Blog do PVC

Um papo com Michael Laudrup

PVC

Michael Laudrup é um mito. Craque da Dinamarca, deixou seu país aos 18 anos para jogar pela Lazio. Seguiu para a Juventus, onde atuou nos últimos grandes momentos de Michel Platini, na temporada 1985/86. Ao final daquele campeonato, vencido pela Juve, foi ao México representar a Dinamarca, que aparecia para o mundo lançando o 3-5-2 e encancando sob o apelido de Dinamáquina.

Depois, foi técnico do Spartak Moscou e atualmente dirige o Al Rayaan, do Qatar.

Ontem, minutos antes do início do segundo tempo de França 1 x 0 Bélgica, Laudrup sentou-se ao lado deste colunista.
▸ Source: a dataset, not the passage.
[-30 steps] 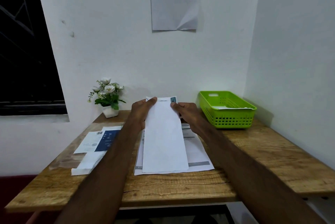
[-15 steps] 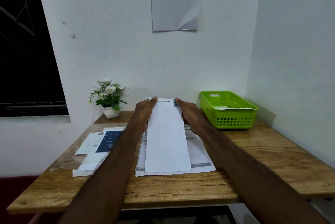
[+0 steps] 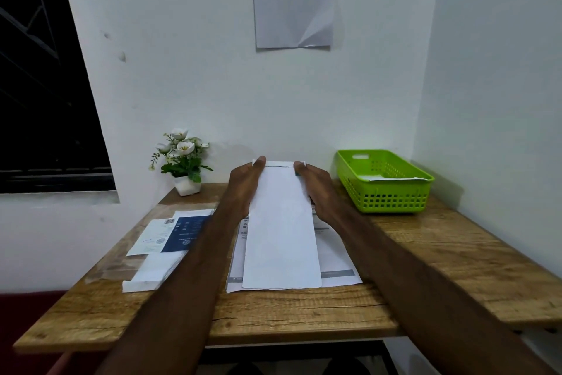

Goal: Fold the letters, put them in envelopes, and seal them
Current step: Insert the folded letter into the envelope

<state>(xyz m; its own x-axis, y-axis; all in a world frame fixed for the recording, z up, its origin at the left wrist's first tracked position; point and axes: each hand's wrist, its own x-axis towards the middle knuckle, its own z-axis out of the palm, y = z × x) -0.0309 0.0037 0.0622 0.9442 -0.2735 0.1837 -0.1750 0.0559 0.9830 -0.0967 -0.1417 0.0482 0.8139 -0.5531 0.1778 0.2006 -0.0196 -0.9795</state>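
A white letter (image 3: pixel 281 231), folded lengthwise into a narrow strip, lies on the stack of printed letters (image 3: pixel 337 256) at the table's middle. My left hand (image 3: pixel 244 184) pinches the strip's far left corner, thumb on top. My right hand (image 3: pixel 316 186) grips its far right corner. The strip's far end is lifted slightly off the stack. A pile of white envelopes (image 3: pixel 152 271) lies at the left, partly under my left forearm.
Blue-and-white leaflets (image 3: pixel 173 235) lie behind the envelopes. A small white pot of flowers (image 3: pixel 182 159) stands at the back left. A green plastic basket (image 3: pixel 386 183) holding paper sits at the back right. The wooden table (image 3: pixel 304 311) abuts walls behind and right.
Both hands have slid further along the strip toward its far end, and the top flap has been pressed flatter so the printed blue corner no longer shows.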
Ao final da partida, concedeu o prazer de uma troca de ideias sobre a classificação da França e sobre o futebol em 2018.

PVC – O que você pensa sobre domingo?
LAUDRUP – Sobre domingo?

PVC – Sim, sei que ainda não há o adversário, mas o que você imagina da final?
LAUDRUP – Acho que a França está muito forte. Vimos um time muito organizado, muito forte no aspecto defensivo e que tem jogadores que decidem jogos na frente.

PVC – É um trabalho de muito tempo.
LAUDRUP – Sim. Eles perderam a final da Eurocopa, amadureceram como equipe. Nesta Copa, houve momentos variáveis, com um atuação incrível contra a Argentina e outras mais duras, como foi contra o Uruguai e contra a Bélgica.
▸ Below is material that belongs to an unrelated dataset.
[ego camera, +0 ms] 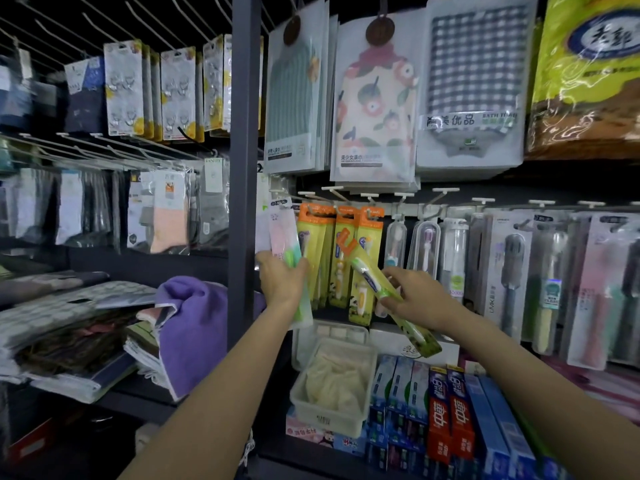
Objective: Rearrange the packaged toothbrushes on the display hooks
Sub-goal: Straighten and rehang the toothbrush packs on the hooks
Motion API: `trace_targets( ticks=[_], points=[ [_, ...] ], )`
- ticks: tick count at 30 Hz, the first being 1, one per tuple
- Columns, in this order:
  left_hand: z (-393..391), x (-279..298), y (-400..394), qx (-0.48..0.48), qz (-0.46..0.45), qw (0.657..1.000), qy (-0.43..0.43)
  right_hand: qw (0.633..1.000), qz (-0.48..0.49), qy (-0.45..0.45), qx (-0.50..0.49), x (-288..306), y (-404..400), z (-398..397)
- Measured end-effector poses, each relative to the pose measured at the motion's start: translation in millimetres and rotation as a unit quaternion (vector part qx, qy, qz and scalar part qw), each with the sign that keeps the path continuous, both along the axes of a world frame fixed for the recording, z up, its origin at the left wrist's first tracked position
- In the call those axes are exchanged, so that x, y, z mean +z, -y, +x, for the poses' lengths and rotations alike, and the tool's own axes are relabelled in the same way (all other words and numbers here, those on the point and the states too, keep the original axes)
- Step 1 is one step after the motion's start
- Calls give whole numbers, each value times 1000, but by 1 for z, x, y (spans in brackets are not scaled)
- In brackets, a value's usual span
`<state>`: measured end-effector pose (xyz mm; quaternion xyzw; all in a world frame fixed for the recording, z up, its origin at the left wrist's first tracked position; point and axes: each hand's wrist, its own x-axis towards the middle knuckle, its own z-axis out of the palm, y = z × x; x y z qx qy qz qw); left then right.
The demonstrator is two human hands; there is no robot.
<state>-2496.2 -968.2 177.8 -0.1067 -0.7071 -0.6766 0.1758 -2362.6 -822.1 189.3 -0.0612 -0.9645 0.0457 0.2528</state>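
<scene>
Left hand [282, 280] grips a pale pink-and-green toothbrush pack [289, 258], fingers curled round its lower half; the pack stands nearly upright, top leaning slightly left, its head reaching up toward the white hook row [381, 197] at the far left end, just beside the dark shelf post [244, 168]. Cannot tell whether its hang-hole is on a prong or free; that part is blurred. Right hand [415, 299] pinches a yellow-green toothbrush pack [384, 289] near its middle, thumb and fingers closed on it. This pack is off the hooks and lies steeply tilted: long axis runs from its orange header [346, 242] at upper left down to the lower right, where the tail passes under the wrist. The header end sits in front of the hanging orange-topped packs [341, 258], which fill three neighbouring prongs between the two hands. The relation that matters: the header lies up and left of the right fingers, below the prongs and pointed away from vertical. Judgement: to hang it, the right hand would need to swing the pack upright and lift the header to prong height; the right hand is the nearer one for that row. Clear-cased brushes [424, 247] hang just right of them. Below, a white plastic bin [332, 389] and toothpaste boxes [446, 414] sit on the shelf.
</scene>
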Motion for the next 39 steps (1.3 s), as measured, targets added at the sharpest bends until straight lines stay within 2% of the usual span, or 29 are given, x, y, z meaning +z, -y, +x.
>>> trace_targets(
  ticks=[3,5,8,10,12,18,22,26,32,35,39],
  points=[
    [-9,-7,-2,-19,25,999,-19,1000,2,-2,-4,-1,-4,0],
    [-11,-11,-4,-69,81,994,-9,1000,5,0,-7,-2,-5,-2],
    [-8,-8,-5,-180,199,962,45,1000,4,11,-9,-4,-4,-7],
    [-12,-6,-6,-214,240,945,63,1000,-3,13,0,-7,-3,-11],
    [-14,-9,-5,-222,252,941,43,1000,-6,11,8,-11,-3,-15],
    [-23,-28,1,-143,169,974,-44,1000,-3,8,10,-15,-9,-20],
    [-1,-58,-2,-76,59,990,-105,1000,-19,-1,6,-19,-12,-7],
    [38,-85,-21,-157,-33,976,-148,998,-58,-23,-12,-26,-23,24],
    [87,-51,-86,-256,-155,928,-222,970,-182,-131,-95,-23,-65,95],
    [116,-43,-124,-293,-174,910,-237,950,-232,-167,-125,-26,-93,128],
    [147,-34,-166,-274,-172,920,-223,935,-275,-167,-148,-33,-124,165]
  ],
)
PVC – Na história das Copas, 13 das vinte vitórias foram com técnicos há mais de três anos no cargo.
LAUDRUP – Deschamps tem esse tempo, mas veja que este é um caso um pouco diferente. O time da França é muito jovem. Há muitos jogadores que não estavam na Copa do Mundo passada. São apenas seis do grupo que foi ao Brasil.

PVC – O que você pensa do futebol jogado nesta Copa do Mundo?
LAUDRUP – Muito pouco espaço. Veja que durante boa parte do jogo, o Giroud, centroavante da França, estava bem atrás do círculo central, com a linha defensiva marcando na risca da grande área. Muito diferente do que acontecia anos atrás. Está cada dia mais difícil para os grandes atacantes e cada vez mais os times precisam se organizar.